● **WORK REQUIRED**:
In the material below, begin at the line that has "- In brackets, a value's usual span", stop after the line that has "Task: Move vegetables", and transcribe those lines exactly, without pictures.
==============================
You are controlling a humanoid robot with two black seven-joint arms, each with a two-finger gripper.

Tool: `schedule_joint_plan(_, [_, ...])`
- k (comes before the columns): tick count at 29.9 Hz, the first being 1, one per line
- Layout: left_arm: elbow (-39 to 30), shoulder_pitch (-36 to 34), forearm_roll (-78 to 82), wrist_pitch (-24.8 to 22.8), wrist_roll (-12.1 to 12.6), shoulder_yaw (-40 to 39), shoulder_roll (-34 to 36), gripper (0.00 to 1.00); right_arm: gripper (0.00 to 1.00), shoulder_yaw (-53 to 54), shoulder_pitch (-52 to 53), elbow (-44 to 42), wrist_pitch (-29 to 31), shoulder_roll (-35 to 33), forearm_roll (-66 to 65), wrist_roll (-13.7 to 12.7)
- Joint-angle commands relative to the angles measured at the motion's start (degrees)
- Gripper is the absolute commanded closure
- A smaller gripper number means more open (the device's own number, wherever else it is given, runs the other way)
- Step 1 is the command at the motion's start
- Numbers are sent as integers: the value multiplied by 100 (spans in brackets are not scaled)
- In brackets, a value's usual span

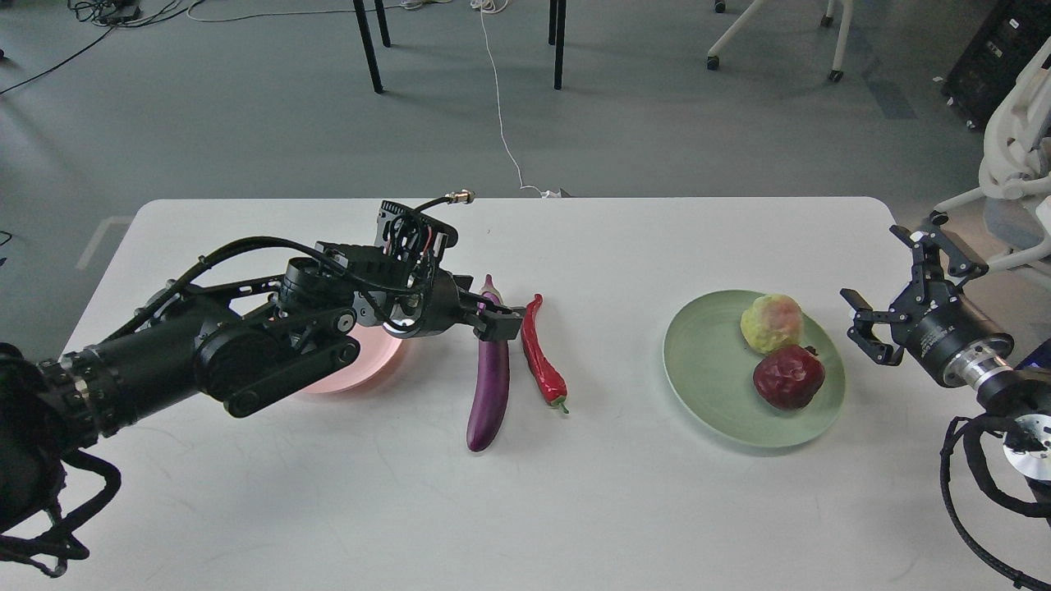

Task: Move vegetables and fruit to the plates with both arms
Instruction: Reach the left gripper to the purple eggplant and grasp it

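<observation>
The purple eggplant (pixel 489 386) lies on the white table, with the red chili pepper (pixel 542 357) just to its right. My left gripper (pixel 496 317) is at the eggplant's upper end, with a finger (pixel 502 318) lying across it. I cannot tell whether the grip is closed. The pink plate (pixel 361 373) is mostly hidden under my left arm. The pale green plate (pixel 698 377) holds the bumpy yellow-green fruit (pixel 772 322) and the dark red fruit (pixel 788 377). My right gripper (pixel 862 324) is open and empty, just right of the green plate.
The white table (pixel 575 509) has bare surface along its front and between the chili and the green plate. Beyond its far edge are the grey floor, a white cable (pixel 501 107), chair legs and table legs.
</observation>
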Motion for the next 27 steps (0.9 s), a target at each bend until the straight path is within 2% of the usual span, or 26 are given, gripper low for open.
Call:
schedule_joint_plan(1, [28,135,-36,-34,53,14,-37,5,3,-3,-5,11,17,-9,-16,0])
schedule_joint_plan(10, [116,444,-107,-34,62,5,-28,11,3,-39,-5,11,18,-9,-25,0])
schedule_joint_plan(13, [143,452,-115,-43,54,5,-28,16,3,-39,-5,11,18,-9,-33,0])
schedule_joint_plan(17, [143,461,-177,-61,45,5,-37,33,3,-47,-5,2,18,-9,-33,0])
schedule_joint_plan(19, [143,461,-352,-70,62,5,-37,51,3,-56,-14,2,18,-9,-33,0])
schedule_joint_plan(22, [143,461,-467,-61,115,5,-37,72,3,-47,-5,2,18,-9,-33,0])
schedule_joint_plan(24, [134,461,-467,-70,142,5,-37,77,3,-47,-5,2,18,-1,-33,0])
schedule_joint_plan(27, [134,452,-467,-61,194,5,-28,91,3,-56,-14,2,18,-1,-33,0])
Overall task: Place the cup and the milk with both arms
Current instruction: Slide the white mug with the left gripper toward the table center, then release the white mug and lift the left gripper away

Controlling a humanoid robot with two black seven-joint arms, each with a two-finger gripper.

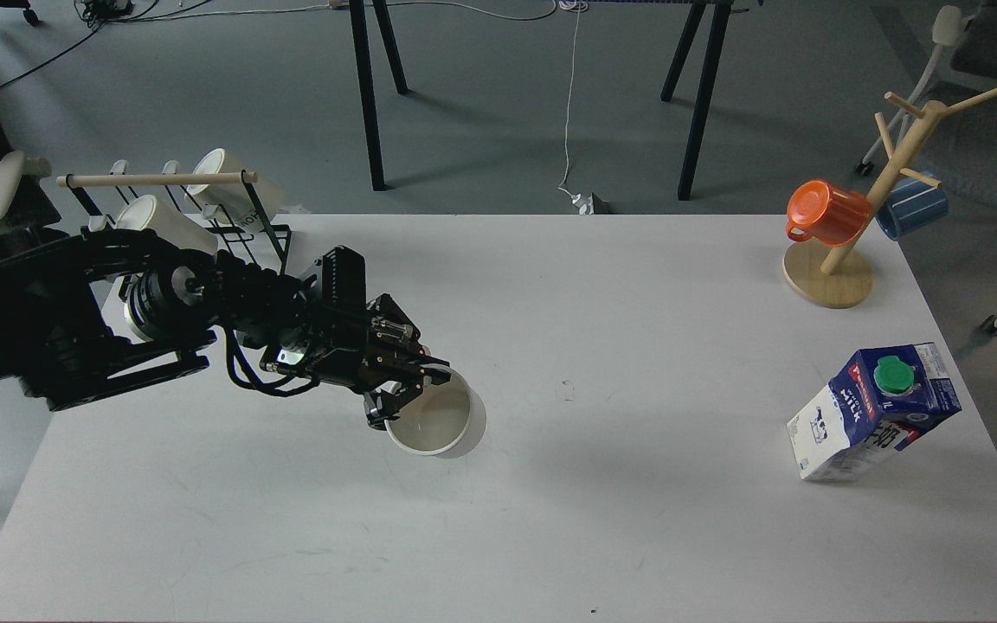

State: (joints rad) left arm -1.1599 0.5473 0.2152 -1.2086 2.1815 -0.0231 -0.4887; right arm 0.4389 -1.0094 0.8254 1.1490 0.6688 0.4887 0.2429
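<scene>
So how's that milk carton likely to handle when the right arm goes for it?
The milk carton stands tall on a small base near the table's right edge, so a high sideways push could tip it. Its flat paperboard walls probably dent under a hard squeeze. Weight unknown: its fill can't be seen.

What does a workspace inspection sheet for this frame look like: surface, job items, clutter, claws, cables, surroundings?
Surface: white table, faint scuffs, bare in the middle.
Job's things: white cup at centre-left, held at its rim; milk carton near the right edge, free.
Clutter: mug tree at far right with orange cup and blue cup; rack of cream mugs at far left.
Claws: left claw shut on the cup; right claw not in view.
Cables: white cord on the floor.
Surroundings: grey floor, black table legs, chair.
</scene>
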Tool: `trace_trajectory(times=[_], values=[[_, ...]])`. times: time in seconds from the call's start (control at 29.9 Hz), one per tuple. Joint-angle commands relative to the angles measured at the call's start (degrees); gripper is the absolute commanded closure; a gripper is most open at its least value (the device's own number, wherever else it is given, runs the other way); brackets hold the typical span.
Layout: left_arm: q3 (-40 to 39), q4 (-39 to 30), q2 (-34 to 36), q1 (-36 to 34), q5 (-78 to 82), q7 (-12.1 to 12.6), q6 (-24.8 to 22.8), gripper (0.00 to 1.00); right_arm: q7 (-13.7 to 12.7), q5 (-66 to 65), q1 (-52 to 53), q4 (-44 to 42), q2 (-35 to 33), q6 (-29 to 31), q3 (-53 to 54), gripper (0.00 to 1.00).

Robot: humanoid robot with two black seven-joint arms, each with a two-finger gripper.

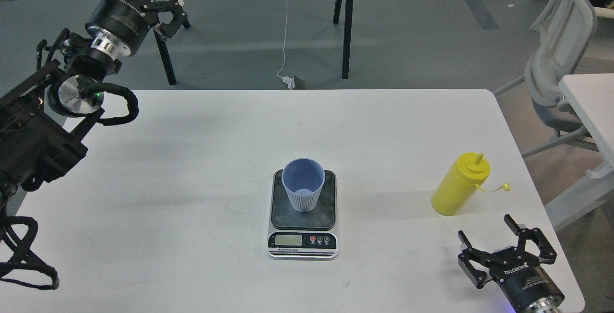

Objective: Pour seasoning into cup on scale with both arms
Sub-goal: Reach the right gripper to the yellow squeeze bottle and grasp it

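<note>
Since the cup (303, 190) sits on the scale (302, 214) in the middle of the table (192, 169), it is ready to be filled. Off to the right stands the bottle (459, 186), cap off, near the right gripper (503, 248), fingers apart to grab it. High up, the left gripper (170, 13) waits, fingers apart too
</note>
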Motion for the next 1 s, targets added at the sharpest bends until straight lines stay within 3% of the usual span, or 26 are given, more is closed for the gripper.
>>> trace_trajectory(times=[0.0, 0.63, 0.97], values=[[0.0, -0.4, 0.4, 0.2, 0.2, 0.1, 0.1, 0.00, 0.0, -1.9, 2.0, -2.2, 3.5, 0.0, 0.1, 0.00], [0.7, -0.5, 5.5, 0.5, 0.4, 0.8, 0.0, 0.00, 0.3, -1.9, 9.5, -9.2, 6.6, 0.0, 1.2, 0.01], [0.6, -0.5, 5.6, 2.5, 0.4, 1.8, 0.1, 0.00, 0.6, -1.9, 16.0, -17.5, 11.7, 0.0, 0.1, 0.01]])
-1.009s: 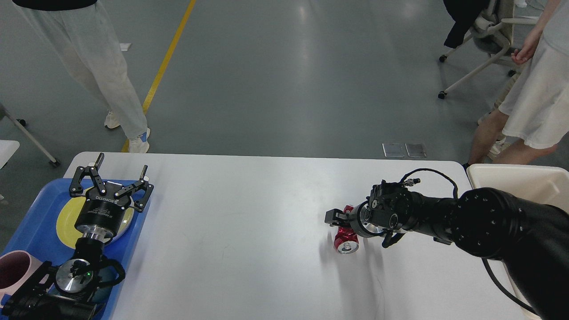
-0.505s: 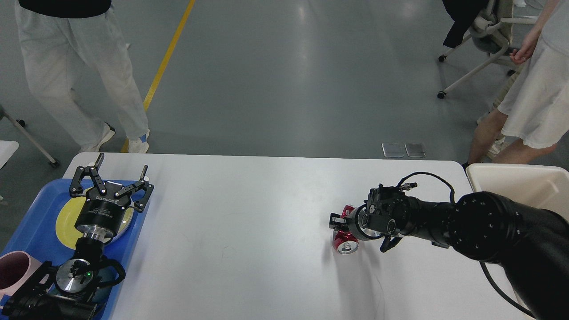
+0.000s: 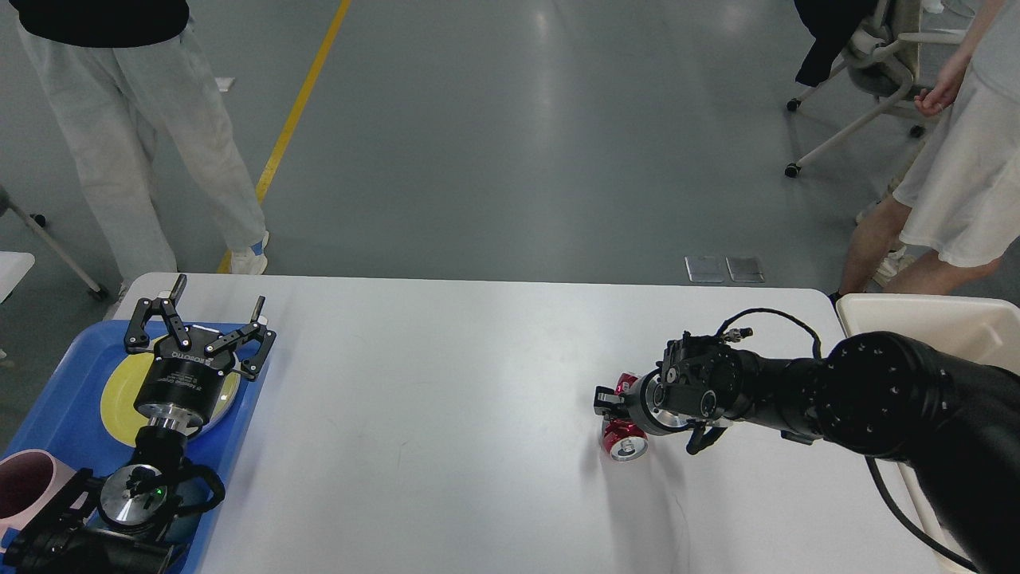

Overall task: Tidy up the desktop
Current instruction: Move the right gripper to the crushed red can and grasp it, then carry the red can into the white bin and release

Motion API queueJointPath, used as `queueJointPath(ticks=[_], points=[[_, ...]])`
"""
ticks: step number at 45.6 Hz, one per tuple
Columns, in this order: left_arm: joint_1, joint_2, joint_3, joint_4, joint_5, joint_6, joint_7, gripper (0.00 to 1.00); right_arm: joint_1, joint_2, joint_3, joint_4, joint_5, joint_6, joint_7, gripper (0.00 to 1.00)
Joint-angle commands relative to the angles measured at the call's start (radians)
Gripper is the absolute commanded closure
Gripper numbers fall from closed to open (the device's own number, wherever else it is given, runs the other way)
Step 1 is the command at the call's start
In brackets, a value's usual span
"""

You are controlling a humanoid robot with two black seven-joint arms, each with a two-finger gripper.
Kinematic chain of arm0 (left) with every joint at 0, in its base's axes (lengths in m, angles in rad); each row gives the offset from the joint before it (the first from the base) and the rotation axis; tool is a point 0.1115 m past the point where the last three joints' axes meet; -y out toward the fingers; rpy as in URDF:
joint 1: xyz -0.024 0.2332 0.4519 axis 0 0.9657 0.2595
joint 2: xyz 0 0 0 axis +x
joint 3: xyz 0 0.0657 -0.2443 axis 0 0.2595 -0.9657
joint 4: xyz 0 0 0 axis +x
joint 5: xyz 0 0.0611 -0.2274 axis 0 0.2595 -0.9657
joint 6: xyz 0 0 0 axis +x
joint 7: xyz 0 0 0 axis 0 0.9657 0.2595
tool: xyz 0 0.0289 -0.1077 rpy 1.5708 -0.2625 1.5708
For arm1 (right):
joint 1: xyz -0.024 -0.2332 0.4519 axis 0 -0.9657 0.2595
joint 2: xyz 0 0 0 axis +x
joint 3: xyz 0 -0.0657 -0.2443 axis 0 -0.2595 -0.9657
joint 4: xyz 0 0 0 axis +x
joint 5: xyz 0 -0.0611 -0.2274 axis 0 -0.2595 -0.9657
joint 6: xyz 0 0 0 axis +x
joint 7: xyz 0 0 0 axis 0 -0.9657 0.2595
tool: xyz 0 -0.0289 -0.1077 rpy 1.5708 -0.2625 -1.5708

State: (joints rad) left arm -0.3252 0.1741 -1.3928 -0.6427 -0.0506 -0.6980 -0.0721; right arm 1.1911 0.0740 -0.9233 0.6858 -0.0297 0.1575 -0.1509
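Note:
The white desktop (image 3: 438, 414) fills the lower part of the head view. A crushed red can (image 3: 624, 444) lies on its right half. My right gripper (image 3: 607, 402) reaches in from the right and sits across the can's middle, with red showing above and below it; the fingers look shut on the can. Only one dark fingertip shows clearly. My left gripper (image 3: 219, 293) stands open and empty above the blue tray (image 3: 68, 391) at the left edge.
The tray holds a yellow plate (image 3: 119, 391) and a pink mug (image 3: 24, 486). A cream bin (image 3: 940, 323) stands off the table's right end. One person stands beyond the far left corner, another at the far right by a chair.
My right gripper has shifted slightly right and toward me, and the can has moved with it. The visible finger has drawn in. The left arm is still; the person at left has stepped.

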Motion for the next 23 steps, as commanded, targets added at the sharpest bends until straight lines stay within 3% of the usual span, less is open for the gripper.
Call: queueJointPath(ticks=[1,7,15,23], points=[[0.000,-0.001,0.000,0.000,0.000,0.000,0.000,0.03,0.018,-0.013,0.001,0.037,0.007,-0.042,-0.007,1.00],[0.000,0.001,0.000,0.000,0.000,0.000,0.000,0.03,0.088,-0.046,0.007,0.132,0.008,-0.041,-0.009,1.00],[0.000,-0.001,0.000,0.000,0.000,0.000,0.000,0.04,0.307,-0.144,-0.028,0.392,0.008,-0.019,-0.047,1.00],[0.000,0.001,0.000,0.000,0.000,0.000,0.000,0.03,0.571,-0.181,-0.170,0.627,0.010,0.106,-0.047,1.00]])
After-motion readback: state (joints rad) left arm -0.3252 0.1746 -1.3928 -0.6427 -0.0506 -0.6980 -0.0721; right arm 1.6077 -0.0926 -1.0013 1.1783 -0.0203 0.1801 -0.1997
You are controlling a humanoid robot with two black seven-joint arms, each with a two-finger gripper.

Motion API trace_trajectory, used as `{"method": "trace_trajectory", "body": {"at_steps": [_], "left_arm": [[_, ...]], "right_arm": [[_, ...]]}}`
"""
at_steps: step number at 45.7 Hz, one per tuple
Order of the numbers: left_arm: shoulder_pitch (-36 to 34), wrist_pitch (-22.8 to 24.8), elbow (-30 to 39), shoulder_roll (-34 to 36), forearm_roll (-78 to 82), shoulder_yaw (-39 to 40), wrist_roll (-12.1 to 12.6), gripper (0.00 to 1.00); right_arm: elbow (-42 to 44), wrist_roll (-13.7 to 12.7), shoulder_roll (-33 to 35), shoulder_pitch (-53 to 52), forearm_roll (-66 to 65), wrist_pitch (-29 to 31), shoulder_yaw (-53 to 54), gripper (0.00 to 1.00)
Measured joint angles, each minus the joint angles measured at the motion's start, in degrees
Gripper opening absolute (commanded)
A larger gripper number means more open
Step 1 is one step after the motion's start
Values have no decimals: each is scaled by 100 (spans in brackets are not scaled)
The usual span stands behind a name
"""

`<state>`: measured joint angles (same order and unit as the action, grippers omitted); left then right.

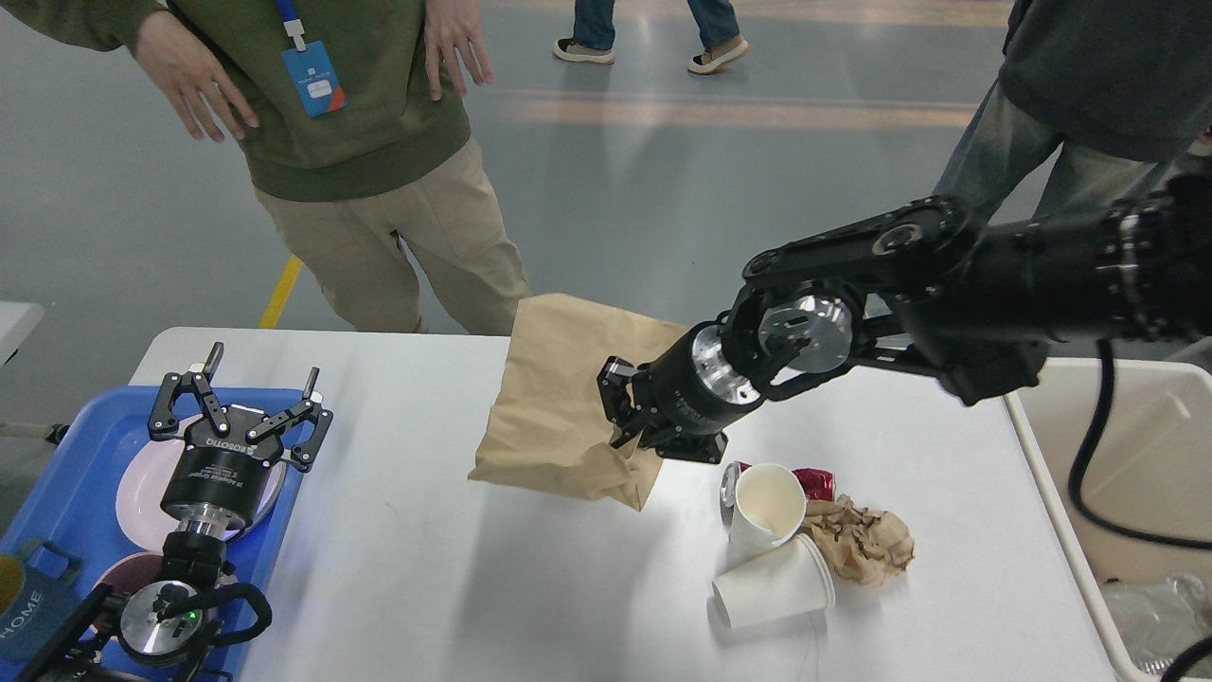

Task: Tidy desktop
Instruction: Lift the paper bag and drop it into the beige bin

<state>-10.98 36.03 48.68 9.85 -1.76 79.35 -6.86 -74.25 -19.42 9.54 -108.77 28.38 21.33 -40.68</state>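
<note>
My right gripper (632,428) had its fingers clenched on the lower right edge of a brown paper bag (559,398), which hung clear of the bench (407,568) and cast a soft shadow on the white top beneath it. The bag sagged crumpled where I pinched it and tilted up toward twelve o'clock, its upper edge reaching past the bench's far rim.

At about four o'clock from the bag lay a small cluster: one white paper cup (765,507) standing tilted with its mouth toward me, a second white cup (775,592) lying on its side just at six o'clock of the first and touching it, a wad of crumpled brown paper (866,542) at three o'clock of the cups, and a red can (814,483) partly hidden behind the tilted cup.

My left gripper (248,403) hovered at nine o'clock, fingers released and spread, over a blue tray (71,493) holding a pale plate (137,493). A beige bin (1136,445) stood off the bench's three o'clock edge. A person in a green sweater (360,114) stood at the far side.
</note>
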Motion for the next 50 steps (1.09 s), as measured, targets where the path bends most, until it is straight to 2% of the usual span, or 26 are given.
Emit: {"method": "trace_trajectory", "body": {"at_steps": [8, 15, 18, 21, 27, 31, 36, 42, 50], "left_arm": [[1, 0, -3, 0, 0, 1, 0, 97], [3, 0, -3, 0, 0, 1, 0, 97], [3, 0, -3, 0, 1, 1, 0, 97], [3, 0, -5, 0, 0, 2, 0, 97], [2, 0, -5, 0, 0, 1, 0, 97], [0, 0, -5, 0, 0, 1, 0, 97], [-1, 0, -5, -1, 0, -3, 0, 97], [-1, 0, -6, -1, 0, -7, 0, 97], [-1, 0, -8, -1, 0, -8, 0, 97]], "right_arm": [[-75, 60, 360, -1376, 0, 1364, -1437, 0], [-224, 187, 479, -2480, -220, 2222, -2945, 0], [-321, 333, 536, -2821, -557, 2474, -3418, 0], [-430, 587, 584, -3023, -969, 2637, -3808, 0], [-681, 1287, 608, -3248, -1705, 2736, -4574, 0], [-759, 1618, 618, -3311, -1896, 2744, -4941, 0], [-777, 1672, 733, -3319, -1932, 2719, -5072, 0], [-586, 1659, 1213, -3175, -2036, 2571, -5342, 0], [0, 1602, 2387, -2355, -2320, 1963, -5593, 0]]}}
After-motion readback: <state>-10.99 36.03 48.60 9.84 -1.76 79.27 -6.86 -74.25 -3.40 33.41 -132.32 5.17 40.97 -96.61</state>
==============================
● **OUTPUT OF THE TASK**:
- In brackets, a value's usual span


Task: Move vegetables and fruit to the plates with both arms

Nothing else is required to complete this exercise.